**Work to complete:** Look for the word "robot" in the entries and copy every line where it shows up.

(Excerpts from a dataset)
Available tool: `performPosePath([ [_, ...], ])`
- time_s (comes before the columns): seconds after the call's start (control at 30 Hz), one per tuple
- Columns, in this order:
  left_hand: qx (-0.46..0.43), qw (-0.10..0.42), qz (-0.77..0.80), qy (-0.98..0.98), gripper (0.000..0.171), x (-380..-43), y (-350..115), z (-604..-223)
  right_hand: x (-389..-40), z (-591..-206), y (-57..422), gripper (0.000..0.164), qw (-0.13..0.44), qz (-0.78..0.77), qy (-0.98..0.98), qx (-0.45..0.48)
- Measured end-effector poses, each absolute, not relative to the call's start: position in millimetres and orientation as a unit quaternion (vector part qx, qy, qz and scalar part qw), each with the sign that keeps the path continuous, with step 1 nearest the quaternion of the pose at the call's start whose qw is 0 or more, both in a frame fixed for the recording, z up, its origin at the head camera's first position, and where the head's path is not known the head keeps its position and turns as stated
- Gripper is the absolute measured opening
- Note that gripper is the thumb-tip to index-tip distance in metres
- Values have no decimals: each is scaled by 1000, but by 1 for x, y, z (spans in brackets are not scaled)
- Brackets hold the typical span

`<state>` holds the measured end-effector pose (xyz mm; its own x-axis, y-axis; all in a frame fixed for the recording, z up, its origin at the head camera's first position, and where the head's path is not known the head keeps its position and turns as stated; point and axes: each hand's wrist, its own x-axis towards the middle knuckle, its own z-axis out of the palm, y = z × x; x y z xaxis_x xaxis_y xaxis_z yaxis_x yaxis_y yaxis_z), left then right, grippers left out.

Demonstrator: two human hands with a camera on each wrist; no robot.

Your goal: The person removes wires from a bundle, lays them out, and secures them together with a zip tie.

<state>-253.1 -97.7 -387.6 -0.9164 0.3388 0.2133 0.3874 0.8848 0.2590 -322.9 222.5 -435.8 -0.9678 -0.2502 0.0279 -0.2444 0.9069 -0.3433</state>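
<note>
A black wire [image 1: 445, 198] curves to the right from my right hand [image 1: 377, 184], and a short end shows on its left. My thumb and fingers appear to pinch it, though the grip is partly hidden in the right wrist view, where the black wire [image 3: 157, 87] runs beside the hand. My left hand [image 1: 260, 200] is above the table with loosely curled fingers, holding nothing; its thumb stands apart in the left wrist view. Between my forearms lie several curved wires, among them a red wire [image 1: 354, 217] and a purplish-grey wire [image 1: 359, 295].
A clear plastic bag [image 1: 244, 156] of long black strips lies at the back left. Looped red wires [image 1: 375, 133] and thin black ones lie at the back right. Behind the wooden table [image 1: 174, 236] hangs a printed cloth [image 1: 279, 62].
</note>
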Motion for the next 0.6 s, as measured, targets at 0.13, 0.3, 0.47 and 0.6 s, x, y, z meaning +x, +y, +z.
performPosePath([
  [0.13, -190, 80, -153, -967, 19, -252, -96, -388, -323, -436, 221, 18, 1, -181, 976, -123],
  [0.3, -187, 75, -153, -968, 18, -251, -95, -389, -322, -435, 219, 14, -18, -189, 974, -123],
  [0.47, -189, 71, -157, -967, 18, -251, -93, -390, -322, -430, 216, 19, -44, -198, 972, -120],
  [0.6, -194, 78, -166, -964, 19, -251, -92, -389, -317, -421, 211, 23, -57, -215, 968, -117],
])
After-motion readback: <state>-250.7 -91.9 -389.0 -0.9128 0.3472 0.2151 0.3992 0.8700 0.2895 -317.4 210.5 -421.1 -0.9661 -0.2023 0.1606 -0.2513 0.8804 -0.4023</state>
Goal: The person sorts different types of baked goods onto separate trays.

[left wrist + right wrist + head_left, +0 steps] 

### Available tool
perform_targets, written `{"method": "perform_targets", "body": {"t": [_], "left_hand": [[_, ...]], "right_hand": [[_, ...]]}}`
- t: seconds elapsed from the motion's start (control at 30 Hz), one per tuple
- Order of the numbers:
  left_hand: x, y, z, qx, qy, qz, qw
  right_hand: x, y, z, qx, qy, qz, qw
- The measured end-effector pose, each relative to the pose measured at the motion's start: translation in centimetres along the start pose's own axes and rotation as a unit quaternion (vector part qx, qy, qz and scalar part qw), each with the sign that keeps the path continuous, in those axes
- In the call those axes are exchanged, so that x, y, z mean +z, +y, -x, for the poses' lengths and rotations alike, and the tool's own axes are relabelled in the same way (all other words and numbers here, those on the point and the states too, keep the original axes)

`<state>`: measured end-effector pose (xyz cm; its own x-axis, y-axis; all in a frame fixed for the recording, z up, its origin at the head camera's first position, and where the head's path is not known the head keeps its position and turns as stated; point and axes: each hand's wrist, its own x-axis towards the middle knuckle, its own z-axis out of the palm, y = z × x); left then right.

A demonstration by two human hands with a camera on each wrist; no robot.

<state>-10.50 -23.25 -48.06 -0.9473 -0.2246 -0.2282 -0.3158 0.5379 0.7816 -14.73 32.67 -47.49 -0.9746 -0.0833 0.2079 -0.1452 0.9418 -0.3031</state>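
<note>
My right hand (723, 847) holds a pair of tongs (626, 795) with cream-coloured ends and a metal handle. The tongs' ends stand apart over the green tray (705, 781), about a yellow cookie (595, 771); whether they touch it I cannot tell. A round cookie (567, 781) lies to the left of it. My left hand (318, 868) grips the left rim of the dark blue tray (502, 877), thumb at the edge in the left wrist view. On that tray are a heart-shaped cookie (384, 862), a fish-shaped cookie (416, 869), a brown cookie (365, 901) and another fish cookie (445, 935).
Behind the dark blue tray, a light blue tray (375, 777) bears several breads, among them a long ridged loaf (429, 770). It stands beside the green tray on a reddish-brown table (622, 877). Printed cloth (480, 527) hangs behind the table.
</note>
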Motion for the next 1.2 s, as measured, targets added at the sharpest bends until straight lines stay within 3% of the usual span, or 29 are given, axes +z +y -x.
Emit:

**Answer to this exercise:**
Demonstrator: two human hands with a camera on each wrist; no robot.
A demonstration by two human hands with a camera on each wrist; no robot.

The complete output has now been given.